Welcome to the KNIME community!

Is there any chance that you could upload a small workflow with an example of your time series data and even better, with what you have tried to do so far with loops ? This would help other knimers a lot to try to implement for you a solution without loops, if this is eventually possible. I will try to help you from there too.

Otherwise, you could have a look at how the following component is implemented and achieves the FFT using a Python node internally :

After a bit of work from there, you could work out your two Time Series time delay using a classic FFT-based algorithm.

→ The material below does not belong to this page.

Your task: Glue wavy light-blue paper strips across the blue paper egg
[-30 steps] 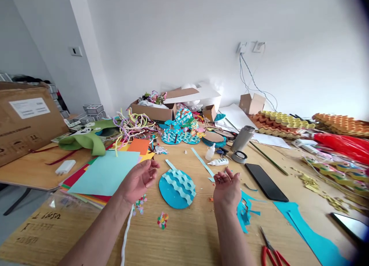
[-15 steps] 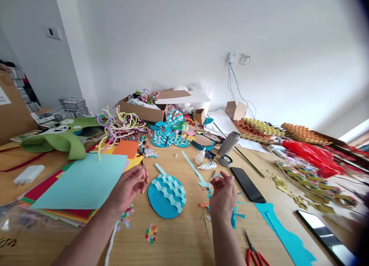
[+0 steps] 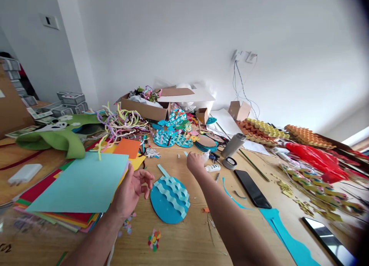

It may be that there is already a node or a workflow in KNIME capable of directly working out the Time Lag between series but I’m not aware of it. People like Daniele Tonini, Maarit Widmann and Corey Weisinger who wrote the folowing blog may have a better answer to your question:

Time Series Analysis with Components

Time Series Analysis Workshop

Hope all these few hints are of help to you.

All the best,

Ael

2 Likes

Hi,
this tis the kind of loop I try to use to find the optimal correlation value:

for i in range(-10,10):
data[“X_shift”] = data[“X”].shift(i)
mat_corr = data.corr()
print(i, “->”, mat_corr.loc[“X_shift”,“Y”])

then I can visualise the correlation and try to find a regular pattern

Hi @boggy62,

I think this can be done using the Parameter Optimization Loop Start and Parameter Optimization Loop End nodes. The parameter that is optimized is the ‘lag’ which ranges from -10 to 10. You will use this variable to control the Lag Column node and use the correlation score in the loop end as objective function value.

Cheers,
Simon

2 Likes

Hi,
tried to make my workflow but I am not able to select the correlation from correlation node into Parameter Optimization loop end. What did I do wrong ? I enclosed the Excel source test file (with optimized lag value of 5) and workflow.

Correlation Optimization.knwf (19.0 KB) test correlation 5 decalage.xlsx (42.0 KB)

Hi @boggy62,

you need to add a Table Row to Variable node in order to have the correlation value available as flow variable. Also, you need to set the column selection in the Correlation node as follows:

This ensures that always only the Data1 and the lagged column are included.

Here is the adapted workflow: Correlation Optimization_corrected.knwf (22.1 KB)

Hope this helps,
Simon

1 Like

Hi SimonS,
Yes it does help as I was stuck. Thanks a lot

2 Likes